According to the Hartford Region’s complaint, AMR denied the employee’s request for union representation made after her supervisor asked her to prepare an investigative report concerning a customer complaint about her job performance. Later that day, the employee, using her home computer, made negative comments about her supervisor on her Facebook page. Coworkers who visited the page posted comments supportive of the employee and critical of the supervisor.
Like many companies, AMR has a social media policy that prohibits employees from disparaging supervisors in social media posts, even when posting while off-duty and using a personal computer. More specifically, AMR’s policy provides as follows: “Employees are prohibited from making disparaging, discriminatory or defamatory comments when discussing the Company or the employee's superiors, co-workers and/or competitors.” Although the complaint is silent on this point, it appears that unlike some employers, AMR did not include in its policy a statement that the policy would not be construed or applied in a manner that interferes with employees’ rights under the NLRA.
The NLRB’s complaint charges that AMR’s application of its policy unlawfully interfered with the employee’s right under Section 7 of the NLRA to engage in “concerted, protected activity,” i.e., to communicate with coworkers about the terms and conditions of employment. Notably, Section 7 protects employees regardless of whether their workplace is unionized. The NLRB’s complaint also is noteworthy because it appears to allege, at least implicitly, that merely having in place an anti-disparagement policy, like AMR’s, violates Section 7 even if the employer does not actually apply the policy to impose discipline.
Whether AMR ultimately will be found to have violated the NLRA is very much an open question. While current labor law does hold that a work rule or policy which prohibits all criticism of an employer is presumptively invalid, the law is equally clear that employers do not violate the NLRA by disciplining employees whose negative comments rise to the level of disparagement or disloyalty. Indeed, an NLRB General Counsel’s advice memo from December 2009 supported the legality of an employer policy prohibiting “disparagement” of the company or its officers and employees in any form of social media.
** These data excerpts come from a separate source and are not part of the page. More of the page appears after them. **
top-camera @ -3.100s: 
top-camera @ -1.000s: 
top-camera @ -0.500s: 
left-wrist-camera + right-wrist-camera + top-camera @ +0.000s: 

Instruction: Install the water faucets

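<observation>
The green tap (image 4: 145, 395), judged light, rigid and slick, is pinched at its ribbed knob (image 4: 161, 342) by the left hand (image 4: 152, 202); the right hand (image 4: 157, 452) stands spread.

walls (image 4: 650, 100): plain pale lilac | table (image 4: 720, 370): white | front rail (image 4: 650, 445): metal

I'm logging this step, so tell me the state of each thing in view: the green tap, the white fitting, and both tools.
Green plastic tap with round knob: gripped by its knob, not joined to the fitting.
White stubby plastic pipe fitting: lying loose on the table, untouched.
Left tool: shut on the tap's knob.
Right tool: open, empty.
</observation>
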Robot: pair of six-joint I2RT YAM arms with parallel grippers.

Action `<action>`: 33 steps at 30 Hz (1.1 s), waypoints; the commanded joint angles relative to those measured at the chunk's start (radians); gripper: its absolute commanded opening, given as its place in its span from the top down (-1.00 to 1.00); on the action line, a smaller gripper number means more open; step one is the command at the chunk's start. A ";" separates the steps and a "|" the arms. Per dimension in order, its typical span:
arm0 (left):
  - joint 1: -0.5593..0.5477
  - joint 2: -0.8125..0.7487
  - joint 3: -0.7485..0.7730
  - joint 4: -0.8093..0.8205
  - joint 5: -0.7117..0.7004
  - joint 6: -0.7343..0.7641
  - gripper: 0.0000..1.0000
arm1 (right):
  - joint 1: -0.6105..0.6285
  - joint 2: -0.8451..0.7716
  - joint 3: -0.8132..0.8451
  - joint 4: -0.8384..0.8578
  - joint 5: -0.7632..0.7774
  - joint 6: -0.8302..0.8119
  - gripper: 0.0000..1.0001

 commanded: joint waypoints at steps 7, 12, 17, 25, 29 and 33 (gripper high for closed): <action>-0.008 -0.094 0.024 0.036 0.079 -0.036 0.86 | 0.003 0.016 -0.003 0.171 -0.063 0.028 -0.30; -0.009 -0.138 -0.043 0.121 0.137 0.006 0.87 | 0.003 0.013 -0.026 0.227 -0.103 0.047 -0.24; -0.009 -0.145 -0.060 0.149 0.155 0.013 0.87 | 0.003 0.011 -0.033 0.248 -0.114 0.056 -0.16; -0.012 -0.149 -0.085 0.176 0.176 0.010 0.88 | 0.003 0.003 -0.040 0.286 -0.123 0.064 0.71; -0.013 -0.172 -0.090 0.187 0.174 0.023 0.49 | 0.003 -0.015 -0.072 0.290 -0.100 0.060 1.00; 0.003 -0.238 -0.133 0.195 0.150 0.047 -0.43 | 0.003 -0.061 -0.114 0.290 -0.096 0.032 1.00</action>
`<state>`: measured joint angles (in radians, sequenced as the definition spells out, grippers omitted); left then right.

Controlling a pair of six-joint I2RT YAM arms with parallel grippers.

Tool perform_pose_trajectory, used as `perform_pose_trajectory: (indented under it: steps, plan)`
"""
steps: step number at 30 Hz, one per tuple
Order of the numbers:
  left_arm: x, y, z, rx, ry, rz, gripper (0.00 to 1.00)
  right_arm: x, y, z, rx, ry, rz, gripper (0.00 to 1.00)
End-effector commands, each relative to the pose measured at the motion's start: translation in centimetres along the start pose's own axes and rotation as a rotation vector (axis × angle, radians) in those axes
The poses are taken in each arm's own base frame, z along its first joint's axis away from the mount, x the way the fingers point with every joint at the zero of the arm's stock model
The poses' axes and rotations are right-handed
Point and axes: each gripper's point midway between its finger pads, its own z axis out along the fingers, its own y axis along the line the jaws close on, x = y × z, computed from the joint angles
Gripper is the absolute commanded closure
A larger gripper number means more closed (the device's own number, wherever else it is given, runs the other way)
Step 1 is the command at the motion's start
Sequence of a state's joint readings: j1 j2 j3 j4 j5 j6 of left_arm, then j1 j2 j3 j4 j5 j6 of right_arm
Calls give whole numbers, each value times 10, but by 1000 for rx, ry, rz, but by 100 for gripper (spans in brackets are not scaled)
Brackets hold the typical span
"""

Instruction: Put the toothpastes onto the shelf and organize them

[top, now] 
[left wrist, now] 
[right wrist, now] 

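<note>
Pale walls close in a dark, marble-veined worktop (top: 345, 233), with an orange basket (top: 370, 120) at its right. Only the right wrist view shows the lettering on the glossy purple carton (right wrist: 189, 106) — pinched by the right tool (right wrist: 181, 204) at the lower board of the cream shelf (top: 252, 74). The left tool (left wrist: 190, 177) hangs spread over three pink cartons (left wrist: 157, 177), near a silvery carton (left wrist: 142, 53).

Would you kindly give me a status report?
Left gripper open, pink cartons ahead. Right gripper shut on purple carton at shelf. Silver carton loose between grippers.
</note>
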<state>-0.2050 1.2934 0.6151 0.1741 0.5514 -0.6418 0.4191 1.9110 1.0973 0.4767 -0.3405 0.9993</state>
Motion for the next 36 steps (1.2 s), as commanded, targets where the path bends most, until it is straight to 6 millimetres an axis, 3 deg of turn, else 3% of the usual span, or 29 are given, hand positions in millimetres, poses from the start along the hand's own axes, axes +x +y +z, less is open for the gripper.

That policy, the General Counsel advised, provided sufficient examples and explanation for “a reasonable employee to understand that it prohibits online sharing of confidential intellectual property or egregiously inappropriate language and not Section 7 protected complaints.”
Given the novelty of the issues raised by the Hartford Region’s complaint and the current state of labor law, employers need to tread cautiously before taking adverse action against an employee for posting negative comments about the employer on social media sites, particularly when the employee’s conduct might constitute protected, concerted activity. Employers also need to evaluate whether to revise policy language similar to AMR’s now, to wait until the issues raised by the Hartford Region’s complaint are resolved, or to take a middle course. The middle course would entail adding language to the social media policy (if not present already) explaining that the policy will not be construed or applied in a manner that interferes with employees’ rights under Section 7 of the NLRA.